- _Work item_
Every line below should be copied out exactly.

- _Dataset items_
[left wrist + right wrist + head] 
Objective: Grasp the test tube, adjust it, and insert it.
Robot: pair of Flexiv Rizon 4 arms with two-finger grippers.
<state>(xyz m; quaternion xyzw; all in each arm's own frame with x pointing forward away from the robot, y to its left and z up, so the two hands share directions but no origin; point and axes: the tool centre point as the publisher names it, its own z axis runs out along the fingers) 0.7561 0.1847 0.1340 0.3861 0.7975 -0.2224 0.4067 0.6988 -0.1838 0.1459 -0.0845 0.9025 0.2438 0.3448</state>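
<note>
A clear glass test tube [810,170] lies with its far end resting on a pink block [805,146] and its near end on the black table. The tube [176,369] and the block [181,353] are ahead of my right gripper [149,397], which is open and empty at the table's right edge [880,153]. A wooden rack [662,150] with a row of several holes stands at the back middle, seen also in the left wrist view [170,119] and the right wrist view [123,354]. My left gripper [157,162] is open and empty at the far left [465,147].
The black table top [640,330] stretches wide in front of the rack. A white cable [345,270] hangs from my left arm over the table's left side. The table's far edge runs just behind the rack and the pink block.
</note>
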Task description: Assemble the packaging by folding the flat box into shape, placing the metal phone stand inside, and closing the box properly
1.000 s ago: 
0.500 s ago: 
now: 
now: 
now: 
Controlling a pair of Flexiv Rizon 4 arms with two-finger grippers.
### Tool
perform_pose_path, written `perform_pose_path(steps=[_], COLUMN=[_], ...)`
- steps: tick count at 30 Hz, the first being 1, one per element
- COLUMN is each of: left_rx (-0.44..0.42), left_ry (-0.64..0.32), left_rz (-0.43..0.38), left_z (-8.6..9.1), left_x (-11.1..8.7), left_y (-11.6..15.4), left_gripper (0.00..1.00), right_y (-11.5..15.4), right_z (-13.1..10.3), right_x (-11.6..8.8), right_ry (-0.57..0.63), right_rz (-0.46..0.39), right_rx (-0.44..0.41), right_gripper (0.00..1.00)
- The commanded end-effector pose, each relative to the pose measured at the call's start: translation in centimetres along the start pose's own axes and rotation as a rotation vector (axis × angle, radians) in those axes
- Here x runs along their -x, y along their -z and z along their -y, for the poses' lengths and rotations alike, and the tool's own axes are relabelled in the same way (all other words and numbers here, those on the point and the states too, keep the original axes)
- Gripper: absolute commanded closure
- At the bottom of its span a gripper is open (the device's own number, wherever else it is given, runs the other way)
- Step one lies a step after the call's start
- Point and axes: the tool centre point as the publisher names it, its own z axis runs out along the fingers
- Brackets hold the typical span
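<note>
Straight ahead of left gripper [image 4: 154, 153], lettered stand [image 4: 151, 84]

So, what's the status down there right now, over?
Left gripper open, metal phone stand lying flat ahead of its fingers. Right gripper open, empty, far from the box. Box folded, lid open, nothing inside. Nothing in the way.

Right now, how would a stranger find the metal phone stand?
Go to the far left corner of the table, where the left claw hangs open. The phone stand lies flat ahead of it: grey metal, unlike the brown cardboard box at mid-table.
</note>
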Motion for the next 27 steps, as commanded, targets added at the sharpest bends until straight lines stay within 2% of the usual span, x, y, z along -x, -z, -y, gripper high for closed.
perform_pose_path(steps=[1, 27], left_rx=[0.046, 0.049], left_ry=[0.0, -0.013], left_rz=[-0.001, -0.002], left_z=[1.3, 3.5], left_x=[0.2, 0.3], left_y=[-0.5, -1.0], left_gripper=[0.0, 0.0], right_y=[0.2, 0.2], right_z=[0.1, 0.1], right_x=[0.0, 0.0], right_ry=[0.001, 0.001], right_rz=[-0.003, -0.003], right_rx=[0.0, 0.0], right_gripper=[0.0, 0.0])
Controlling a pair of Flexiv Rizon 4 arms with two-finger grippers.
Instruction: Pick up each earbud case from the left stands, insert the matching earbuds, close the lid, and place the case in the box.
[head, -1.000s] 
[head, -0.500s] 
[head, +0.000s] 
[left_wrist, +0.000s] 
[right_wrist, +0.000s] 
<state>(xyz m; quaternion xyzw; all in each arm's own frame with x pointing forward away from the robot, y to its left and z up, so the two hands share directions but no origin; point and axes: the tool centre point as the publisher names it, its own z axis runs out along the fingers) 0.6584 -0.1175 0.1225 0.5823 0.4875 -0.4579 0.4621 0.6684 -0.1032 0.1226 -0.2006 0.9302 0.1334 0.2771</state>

- _Answer area_
[left wrist + right wrist + head] 
Objective: Grasp the test tube, adjust it, and insert it.
Robot: pair of Flexiv Rizon 4 arms with two-finger grippers.
<state>(xyz m; quaternion xyzw; all in each arm's own frame with x pointing forward away from the robot, y to its left and z up, so the two hands share directions but no origin; point and axes: the tool centre point as the publisher names it, its own z axis runs out along the fingers) 0.7561 0.1847 0.1340 0.3861 0.7975 -0.2224 0.4067 0.6988 -0.1838 0.1459 -0.0845 0.9025 0.2438 0.3448</state>
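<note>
A clear glass test tube [810,170] lies with its far end resting on a pink block [805,146] and its near end on the black table. The tube [176,369] and the block [181,353] are ahead of my right gripper [149,397], which is open and empty at the table's right edge [880,153]. A wooden rack [662,150] with a row of several holes stands at the back middle, seen also in the left wrist view [170,119] and the right wrist view [123,354]. My left gripper [157,162] is open and empty at the far left [465,147].
The black table top [640,330] stretches wide in front of the rack. A white cable [345,270] hangs from my left arm over the table's left side. The table's far edge runs just behind the rack and the pink block.
</note>
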Task description: Assemble the packaging by folding the flat box into shape, placing the metal phone stand inside, and closing the box properly
1.000 s ago: 
0.500 s ago: 
now: 
now: 
now: 
Controlling a pair of Flexiv Rizon 4 arms with two-finger grippers.
### Tool
perform_pose_path, written `perform_pose_path(steps=[_], COLUMN=[_], ...)`
- steps: tick count at 30 Hz, the first being 1, one per element
- COLUMN is each of: left_rx (-0.44..0.42), left_ry (-0.64..0.32), left_rz (-0.43..0.38), left_z (-8.6..9.1), left_x (-11.1..8.7), left_y (-11.6..15.4), left_gripper (0.00..1.00), right_y (-11.5..15.4), right_z (-13.1..10.3), right_x (-11.6..8.8), right_ry (-0.57..0.63), right_rz (-0.46..0.39), right_rx (-0.44..0.41), right_gripper (0.00..1.00)
- The commanded end-effector pose, each relative to the pose measured at the call's start: translation in centimetres along the start pose's own axes and rotation as a rotation vector (axis × angle, radians) in those axes
- Here x runs along their -x, y along their -z and z along their -y, for the poses' lengths and rotations alike, and the tool's own axes are relabelled in the same way (all other words and numbers here, those on the point and the states too, keep the original axes)
- Gripper: absolute commanded closure
- At the bottom of its span a gripper is open (the device's own number, wherever else it is given, runs the other way)
- Step one lies a step after the call's start
- Point and axes: the tool centre point as the publisher names it, its own z axis runs out along the fingers
- Brackets hold the typical span
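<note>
Straight ahead of left gripper [image 4: 154, 153], lettered stand [image 4: 151, 84]

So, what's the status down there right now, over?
Left gripper open, metal phone stand lying flat ahead of its fingers. Right gripper open, empty, far from the box. Box folded, lid open, nothing inside. Nothing in the way.

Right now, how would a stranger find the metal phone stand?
Go to the far left corner of the table, where the left claw hangs open. The phone stand lies flat ahead of it: grey metal, unlike the brown cardboard box at mid-table.
</note>
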Motion for the next 27 steps, as commanded, targets added at the sharpest bends until straight lines stay within 2% of the usual span, x, y, z along -x, -z, -y, gripper high for closed.
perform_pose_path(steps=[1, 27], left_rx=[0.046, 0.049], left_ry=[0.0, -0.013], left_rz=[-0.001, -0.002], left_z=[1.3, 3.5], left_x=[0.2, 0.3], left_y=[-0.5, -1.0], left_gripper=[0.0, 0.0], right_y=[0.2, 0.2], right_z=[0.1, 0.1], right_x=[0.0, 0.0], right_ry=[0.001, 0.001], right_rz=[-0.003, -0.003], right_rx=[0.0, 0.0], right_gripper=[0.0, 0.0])
Controlling a pair of Flexiv Rizon 4 arms with two-finger grippers.
Instruction: Pick up each earbud case from the left stands, insert the matching earbuds, close the lid, and place the case in the box.
[head, -1.000s] 
[head, -0.500s] 
[head, +0.000s] 
[left_wrist, +0.000s] 
[right_wrist, +0.000s] 
<state>(xyz m; quaternion xyzw; all in each arm's own frame with x pointing forward away from the robot, y to its left and z up, so the two hands share directions but no origin; point and axes: the tool centre point as the publisher names it, its own z axis runs out along the fingers) 0.6584 -0.1175 0.1225 0.5823 0.4875 -0.4579 0.4621 0.6684 -0.1032 0.1226 -0.2006 0.9302 0.1334 0.2771</state>

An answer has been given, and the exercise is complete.